SDF commanders said yesterday that at least 5,000 ISIS fighters had decided to remain in the town and the surrounding villages to fight to the death in a final stand against the advancing forces.
Brett McGurk, the US presidential envoy in the fight against ISIS, said this week that “almost every ISIS fighter is wearing a suicide vest”.
Of the 5,000 total, around 2,000 are said to be foreign fighters, mostly Arabs and Europeans along with their families.
The Syrian Observatory for Human Rights said at least 900 jihadists and 500 SDF fighters have already been killed in the battle for Hajin.
Lilwa al-Abdallah, spokeswoman for the offensive in eastern Deir al-Zor, said: “Military operations are ongoing to fully end Daesh (ISIS)… our forces are advancing in fierce battles.
“Soon, we will celebrate the full liberation of Hajin from the hands of the mercenaries.”
Hajin is the final large town controlled by ISIS in its rapidly diminishing territory east of the Euphrates River.

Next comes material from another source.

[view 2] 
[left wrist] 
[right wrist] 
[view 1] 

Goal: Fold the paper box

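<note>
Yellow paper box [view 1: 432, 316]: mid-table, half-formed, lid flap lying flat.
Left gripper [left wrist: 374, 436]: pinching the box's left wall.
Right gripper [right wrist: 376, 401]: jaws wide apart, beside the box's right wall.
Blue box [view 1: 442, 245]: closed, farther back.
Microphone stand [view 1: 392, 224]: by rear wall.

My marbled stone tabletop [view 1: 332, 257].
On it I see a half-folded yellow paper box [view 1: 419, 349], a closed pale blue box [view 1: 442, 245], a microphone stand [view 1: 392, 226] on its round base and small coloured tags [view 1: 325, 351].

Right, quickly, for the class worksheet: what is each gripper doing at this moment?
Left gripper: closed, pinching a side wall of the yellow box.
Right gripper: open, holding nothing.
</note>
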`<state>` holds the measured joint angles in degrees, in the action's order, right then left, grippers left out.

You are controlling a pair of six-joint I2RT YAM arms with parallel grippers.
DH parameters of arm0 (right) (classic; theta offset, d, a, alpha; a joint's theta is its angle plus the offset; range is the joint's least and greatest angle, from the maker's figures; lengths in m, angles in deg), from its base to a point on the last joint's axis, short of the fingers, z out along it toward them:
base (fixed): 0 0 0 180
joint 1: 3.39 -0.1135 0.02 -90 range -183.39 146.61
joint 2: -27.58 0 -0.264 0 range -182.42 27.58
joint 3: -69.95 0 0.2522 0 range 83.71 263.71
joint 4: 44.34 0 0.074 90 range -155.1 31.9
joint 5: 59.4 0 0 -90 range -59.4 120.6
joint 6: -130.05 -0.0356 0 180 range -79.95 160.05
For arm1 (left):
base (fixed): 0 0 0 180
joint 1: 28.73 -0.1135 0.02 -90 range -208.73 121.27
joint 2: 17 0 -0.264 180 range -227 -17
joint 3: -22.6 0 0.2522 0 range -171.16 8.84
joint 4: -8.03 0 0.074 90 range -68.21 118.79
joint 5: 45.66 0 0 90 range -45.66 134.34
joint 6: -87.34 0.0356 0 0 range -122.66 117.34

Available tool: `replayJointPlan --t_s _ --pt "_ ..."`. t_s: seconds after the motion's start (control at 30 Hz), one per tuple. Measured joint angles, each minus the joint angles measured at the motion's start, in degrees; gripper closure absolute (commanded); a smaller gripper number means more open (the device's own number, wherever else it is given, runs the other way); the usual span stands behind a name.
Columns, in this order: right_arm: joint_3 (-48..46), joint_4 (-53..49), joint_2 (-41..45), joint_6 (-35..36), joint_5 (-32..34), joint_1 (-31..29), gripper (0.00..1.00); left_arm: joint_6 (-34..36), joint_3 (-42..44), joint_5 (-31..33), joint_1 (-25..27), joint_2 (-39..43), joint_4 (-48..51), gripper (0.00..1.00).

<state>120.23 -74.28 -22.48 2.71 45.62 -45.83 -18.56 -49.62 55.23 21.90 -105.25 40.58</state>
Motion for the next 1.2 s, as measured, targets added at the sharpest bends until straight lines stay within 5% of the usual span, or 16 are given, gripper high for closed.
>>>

The region was home to some 15,000 people, including 2,000 ISIS militants who fought back with counteroffensives and suicide attacks.
Islamic State has now lost nearly all the territory it once held in Syria after being driven back by the SDF on front and the Russian-backed Syrian army on the other.
This week’s breakthrough comes after the campaign to wipe out the self-declared caliphate had stalled amid Turkish threats to attack SDF territory in northern Syria.
At its height in 2014, Islamic State’s self-styled caliphate ruled over Iraq’s second largest city Mosul and had some eight million people under its control.
In the years that have followed, more than 60,000 ISIS fighters are said to have been killed as operations to eliminate the extremist group gathered pace.